Nanaimo Harbour Lights Restaurant

The Matchcover Storyteller

Here’s one of those deceptive little matchcovers whose stories we never recognize if we don’t go looking.  It’s not so much a story of the restaurant but, as is often the case, the owner  —  this time, Lloyd Gilmour.

Gilmour was a Nanaimo-born hockey player whose career was cut short after his junior years by a logging mishap.  But when he could skate again, he found officiating as his calling.   Lloyd Gilmour wound up refereeing in the WHL, CPHL, AHL and finally the NHL where he figures he skated more than 1200 games including 314 Stanley Cup games.  In 1975 Sport Illustrated named him the single best ref for his “cool disdain”; the magazine noted “he is a virtually invisible man on the ice.”

Oh, if only that were so.

January 11th, 1976  —  a talented Soviet Red Army team vs. the Philadelphia Flyers (then still very much “the Broad Street bullies”).   You’d have to read the full description (or see the game) but an on-ice incident that drew no call incensed the Soviets.  They sat on the boards in front of their bench and refused to continue.  That drew a 2-minute Gilmour penalty for delay of game,. And the Red Army headed for their dressing room.   (They did come back after 15 mintues, only to lose 4-1 and complain about the Flyers tactics  —  but in those days, who didn’t, with players nicknamed Bomber, Battleship and The Hammer?))

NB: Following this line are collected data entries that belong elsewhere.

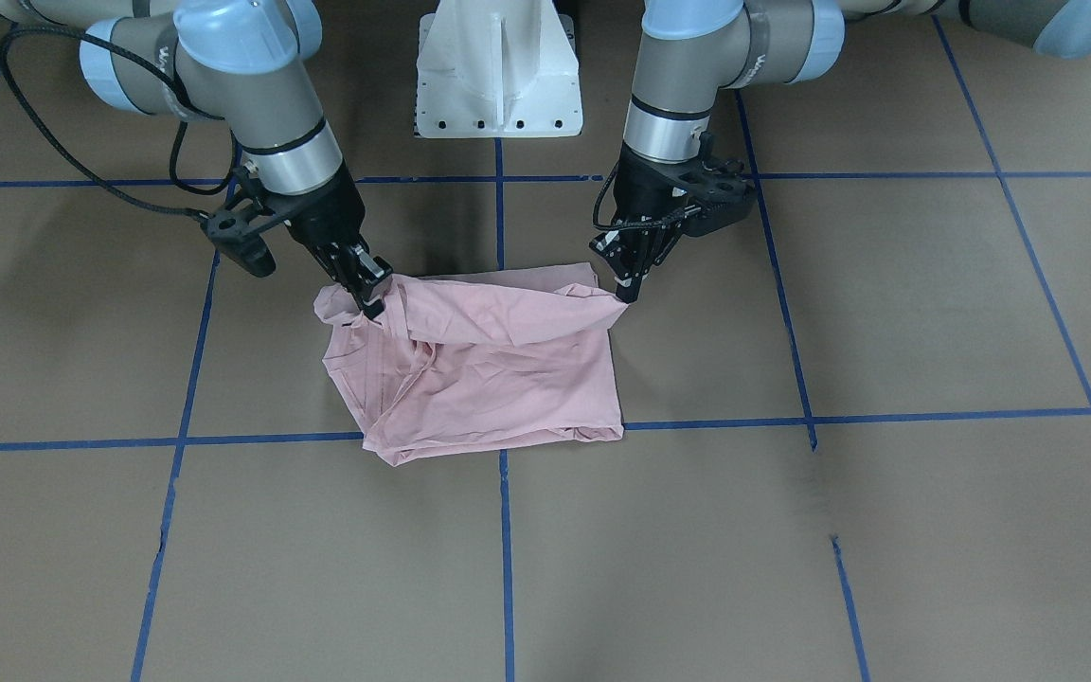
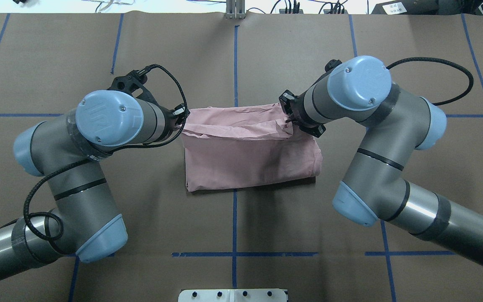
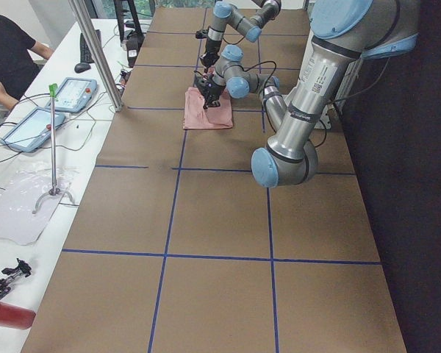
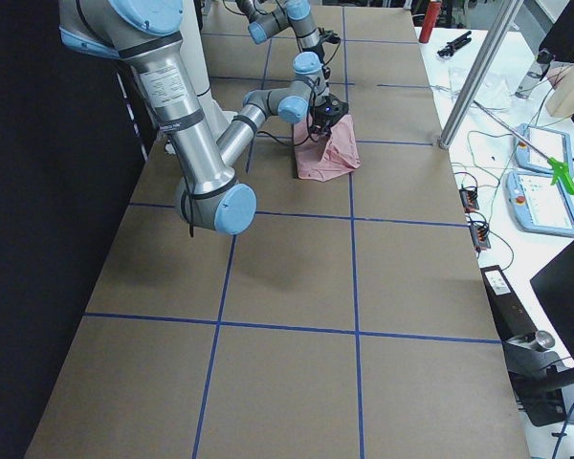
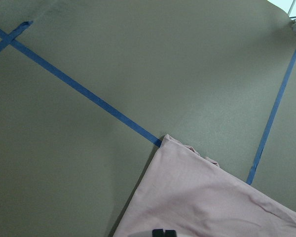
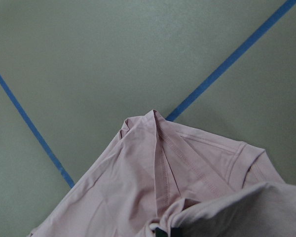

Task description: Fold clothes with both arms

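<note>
The light pink T-shirt (image 1: 498,379) lies folded into a rough rectangle at the table's middle, also in the overhead view (image 2: 250,155) and both wrist views (image 5: 202,197) (image 6: 138,187). My left gripper (image 1: 629,292) is shut on one corner of the shirt's edge nearest my base and holds it slightly raised; it shows in the overhead view too (image 2: 181,118). My right gripper (image 1: 373,301) is shut on the other corner of that edge, with a sleeve bunched around it (image 2: 288,119). The cloth between them hangs in a raised fold. The dog outline and lettering are hidden.
The white pedestal base (image 1: 498,76) stands behind the shirt. Blue tape lines (image 1: 505,530) cross the brown table. A side bench with control tablets (image 3: 73,92) and a metal post (image 3: 95,51) runs along the far edge; a person sits there.
</note>
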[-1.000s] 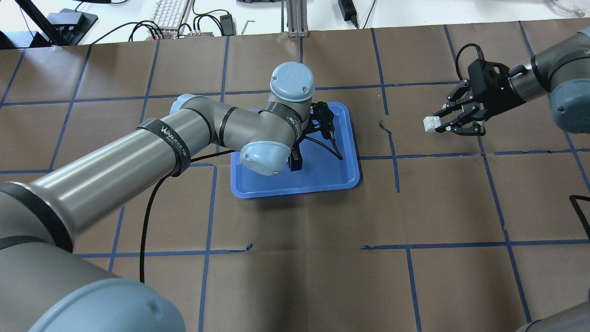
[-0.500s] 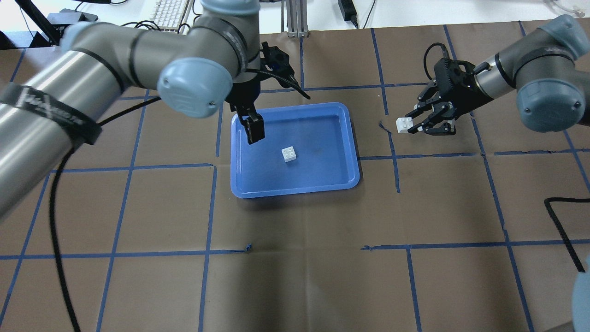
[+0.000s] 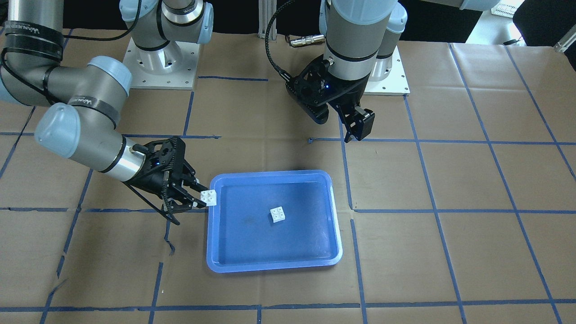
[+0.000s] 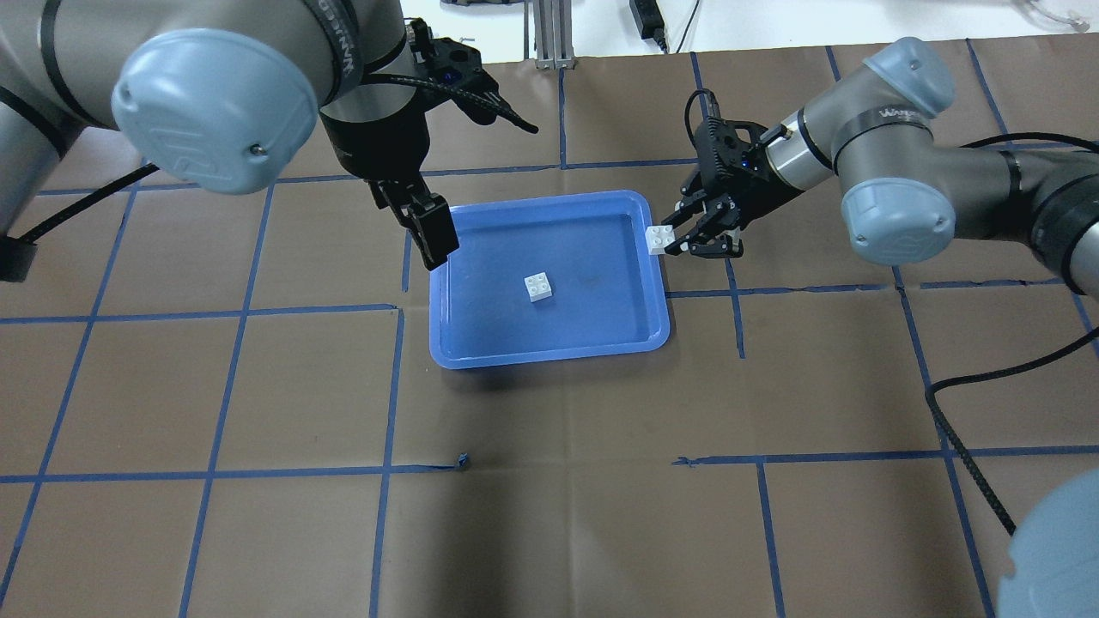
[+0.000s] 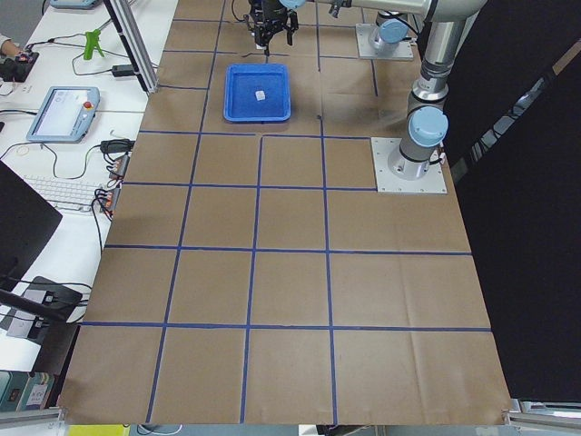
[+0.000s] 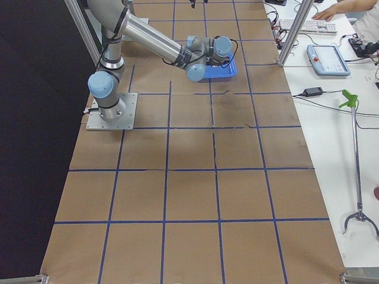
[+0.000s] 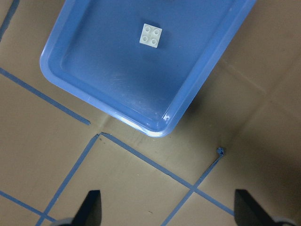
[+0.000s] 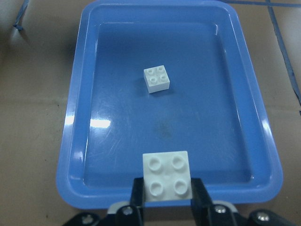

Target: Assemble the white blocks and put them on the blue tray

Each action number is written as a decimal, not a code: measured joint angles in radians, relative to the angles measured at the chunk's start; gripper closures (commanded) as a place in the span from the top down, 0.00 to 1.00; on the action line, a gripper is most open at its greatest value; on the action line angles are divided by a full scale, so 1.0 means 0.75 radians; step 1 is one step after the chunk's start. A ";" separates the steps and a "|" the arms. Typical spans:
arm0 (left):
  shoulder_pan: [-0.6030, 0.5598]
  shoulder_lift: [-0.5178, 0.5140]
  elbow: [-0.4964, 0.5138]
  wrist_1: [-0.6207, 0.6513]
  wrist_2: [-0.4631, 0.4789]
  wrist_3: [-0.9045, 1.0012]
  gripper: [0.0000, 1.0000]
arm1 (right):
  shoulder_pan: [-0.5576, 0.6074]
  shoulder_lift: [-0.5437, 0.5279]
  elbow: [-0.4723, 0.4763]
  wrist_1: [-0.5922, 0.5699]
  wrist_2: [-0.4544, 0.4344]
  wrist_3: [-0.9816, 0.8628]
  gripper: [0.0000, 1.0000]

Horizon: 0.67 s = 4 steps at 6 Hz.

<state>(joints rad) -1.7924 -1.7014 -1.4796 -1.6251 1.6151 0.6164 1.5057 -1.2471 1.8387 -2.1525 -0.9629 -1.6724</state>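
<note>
The blue tray (image 4: 592,326) lies at the table's middle. One white block (image 4: 538,287) sits studs up on its floor, and shows in the front view (image 3: 277,214) and the left wrist view (image 7: 151,36). My right gripper (image 4: 665,242) is shut on the other white block (image 4: 658,240), studs up, over the tray's right rim; the right wrist view shows that block (image 8: 167,179) between the fingers, above the tray's near rim (image 8: 117,197). My left gripper (image 4: 427,232) is open and empty, raised over the tray's left edge.
Brown paper with a blue tape grid covers the table. A black cable (image 4: 970,446) trails on the right. A metal post (image 4: 549,34) and a keyboard (image 4: 318,21) stand beyond the far edge.
My left arm lifted off the tray and swung back to the left, leaving a white block on the tray floor. My right gripper carried its block left to the tray's right rim.
</note>
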 measured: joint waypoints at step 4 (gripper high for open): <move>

The Blackhawks also complained about Gilmour in the 1973 NHL playoffs for letting Montreal Canadiens stars unduly harass his players. Hawks coach Billy Reay said “What we could use in this league is one good American referee once in a while.”

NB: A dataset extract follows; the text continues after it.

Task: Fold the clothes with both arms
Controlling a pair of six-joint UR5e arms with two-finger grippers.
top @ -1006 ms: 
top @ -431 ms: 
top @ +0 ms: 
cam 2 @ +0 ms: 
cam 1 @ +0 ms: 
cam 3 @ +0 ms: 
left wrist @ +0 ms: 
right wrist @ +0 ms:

Still, Gilmour refereed 21 years.  And when he hung up the stripes, he opened the Nanaimo Harbour Lights Restaurant, with the deliberate acronym “N.H.L   The restaurant near the ferry terminal was hockey-themed, loaded with memorabilia and I believe wait staff wore some form of hockey uniform.   Interestingly, it was the venue for the professional debut of a young 15 year old pianist and singer named Diana Krall.

The matchcover is a 20-strke, rear strike with an “Eddy Match, Vancouver BC” manumark.  There’s a referee whistle and Lloyd signature.  There are at least 3 variations of this cover for this place.

Lloyd Gilmour died in 2010, just before his 83rd birthday.  A grandson, Aaron Guiel, has been an outfielder for the Kansas City Royals and the New York Yankees.